Pressure is the physical magnitude that measures the instantaneous force on a surface unit, applied perpendicular to it. Its unit in the SI is the pascal, which is equivalent to a force of a Newton acting uniformly on a square meter, and other units used are, for example, the millimeter of mercury, the bar and the atmosphere.

What is pressure?

In everyday life we ​​find many examples of pressure that we use often: atmospheric pressure to talk about weather changes, blood pressure to talk about health, car wheel pressure in the motor field. We even talk about pressure on issues that have no link to physics: the pressure of a job interview.
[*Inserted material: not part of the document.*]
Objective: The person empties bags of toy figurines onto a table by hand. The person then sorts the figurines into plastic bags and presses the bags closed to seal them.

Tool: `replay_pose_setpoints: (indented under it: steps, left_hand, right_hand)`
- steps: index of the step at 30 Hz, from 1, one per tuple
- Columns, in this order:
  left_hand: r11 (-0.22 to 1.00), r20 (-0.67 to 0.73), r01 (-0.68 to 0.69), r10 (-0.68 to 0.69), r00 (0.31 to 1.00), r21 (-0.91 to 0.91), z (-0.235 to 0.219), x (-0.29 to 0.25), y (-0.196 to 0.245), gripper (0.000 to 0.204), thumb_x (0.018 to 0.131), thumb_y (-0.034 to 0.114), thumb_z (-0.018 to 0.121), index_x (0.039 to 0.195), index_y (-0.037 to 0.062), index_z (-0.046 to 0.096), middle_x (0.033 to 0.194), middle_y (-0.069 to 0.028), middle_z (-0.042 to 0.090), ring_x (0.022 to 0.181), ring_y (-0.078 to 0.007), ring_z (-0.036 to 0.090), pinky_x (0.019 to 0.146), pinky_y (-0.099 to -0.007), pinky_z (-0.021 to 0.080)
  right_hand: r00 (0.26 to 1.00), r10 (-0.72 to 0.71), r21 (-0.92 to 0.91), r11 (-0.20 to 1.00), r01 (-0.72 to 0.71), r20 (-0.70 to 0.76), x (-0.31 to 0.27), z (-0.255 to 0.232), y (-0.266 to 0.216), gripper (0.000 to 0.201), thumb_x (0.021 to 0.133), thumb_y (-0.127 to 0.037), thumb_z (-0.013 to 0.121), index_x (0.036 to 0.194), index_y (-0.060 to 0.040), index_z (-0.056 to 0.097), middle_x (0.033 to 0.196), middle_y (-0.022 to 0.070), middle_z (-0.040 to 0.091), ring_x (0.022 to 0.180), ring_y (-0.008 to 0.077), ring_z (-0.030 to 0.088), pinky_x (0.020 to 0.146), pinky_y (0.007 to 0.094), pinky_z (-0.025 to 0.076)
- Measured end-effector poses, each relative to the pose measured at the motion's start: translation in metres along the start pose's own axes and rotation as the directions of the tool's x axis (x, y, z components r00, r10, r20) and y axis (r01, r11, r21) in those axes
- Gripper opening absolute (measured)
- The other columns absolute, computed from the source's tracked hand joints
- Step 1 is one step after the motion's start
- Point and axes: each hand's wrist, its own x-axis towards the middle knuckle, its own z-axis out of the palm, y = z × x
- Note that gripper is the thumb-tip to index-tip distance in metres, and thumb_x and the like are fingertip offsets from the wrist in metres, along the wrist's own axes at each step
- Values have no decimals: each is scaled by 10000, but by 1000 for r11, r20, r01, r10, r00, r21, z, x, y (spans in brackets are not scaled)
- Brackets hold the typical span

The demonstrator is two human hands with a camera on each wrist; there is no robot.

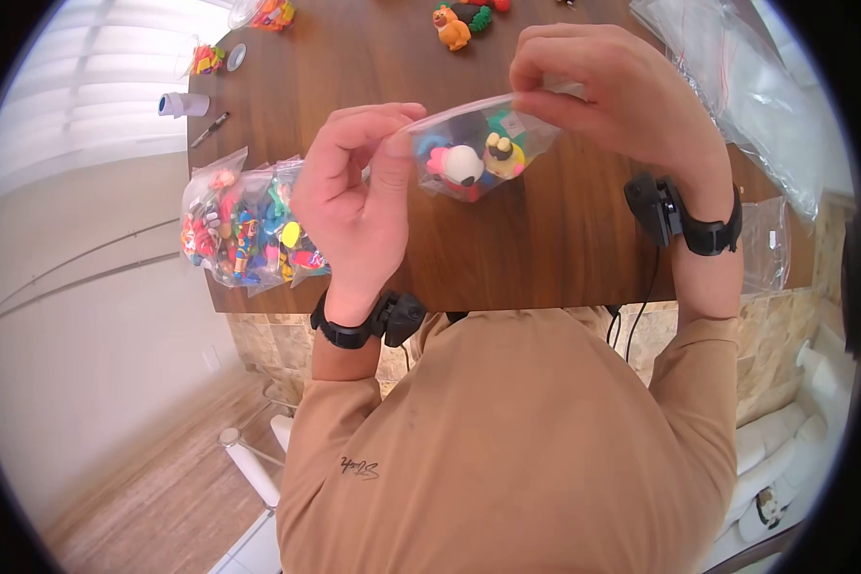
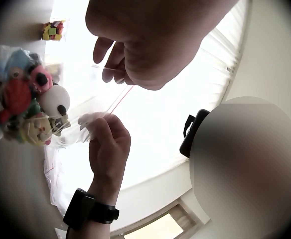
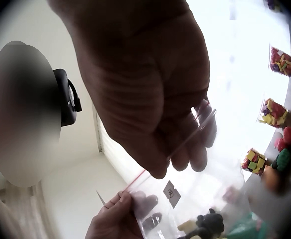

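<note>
A clear zip bag (image 1: 466, 143) of small toy figures hangs between my two hands, close over the table. Inside show a white figure with a dark nose (image 1: 463, 166), a yellow figure (image 1: 503, 156) and a red figure (image 2: 17, 97). My left hand (image 1: 356, 191) pinches the left corner of the bag's mouth between thumb and fingers. At the opposite corner, my right hand (image 1: 620, 94) grips the top edge. A red line (image 2: 119, 101) runs along the mouth between the hands. In the right wrist view, a small printed label (image 3: 172, 193) shows on the plastic.
Bags packed with colourful toys (image 1: 244, 230) lie left on the wooden table (image 1: 536, 239). Tubs of coloured pieces (image 1: 207, 60), a pen (image 1: 210, 130) and a white bottle (image 1: 184, 104) stand or lie beyond. An orange bear figure (image 1: 452, 27) is at the back; plastic bags (image 1: 751, 91) lie right.
</note>
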Motion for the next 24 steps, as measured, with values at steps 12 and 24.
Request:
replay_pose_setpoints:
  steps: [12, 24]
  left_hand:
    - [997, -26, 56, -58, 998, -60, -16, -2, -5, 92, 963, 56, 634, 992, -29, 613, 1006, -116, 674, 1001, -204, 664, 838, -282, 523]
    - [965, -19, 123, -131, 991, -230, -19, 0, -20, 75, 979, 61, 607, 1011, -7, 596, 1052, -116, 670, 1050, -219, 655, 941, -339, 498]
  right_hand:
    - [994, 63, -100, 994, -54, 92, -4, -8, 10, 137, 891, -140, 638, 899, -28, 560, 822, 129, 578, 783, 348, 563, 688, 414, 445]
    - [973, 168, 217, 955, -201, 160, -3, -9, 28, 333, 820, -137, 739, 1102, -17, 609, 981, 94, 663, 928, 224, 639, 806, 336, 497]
Strength and pressure are very different concepts. The pressure (symbol P) is the physical magnitude that measures the instantaneous force on a surface unit, applied perpendicular to it. His unit in the SI is the Pascal. Pascal is equivalent to one Newton per square meter (N / m2). Other units can also be used to measure pressure such as the millimeter of mercury, the bar and the atmosphere.

Pressure can be expressed in terms of absolute pressure or relative pressure (also called normal pressure, gauge pressure or gauge pressure). The absolute pressure is the sum of the relative pressure and the atmospheric pressure. The standard atmospheric pressure is 101,325 Pa.

The pressure P indicates, for a given moment, the value of the normal force F at each point of a surface S.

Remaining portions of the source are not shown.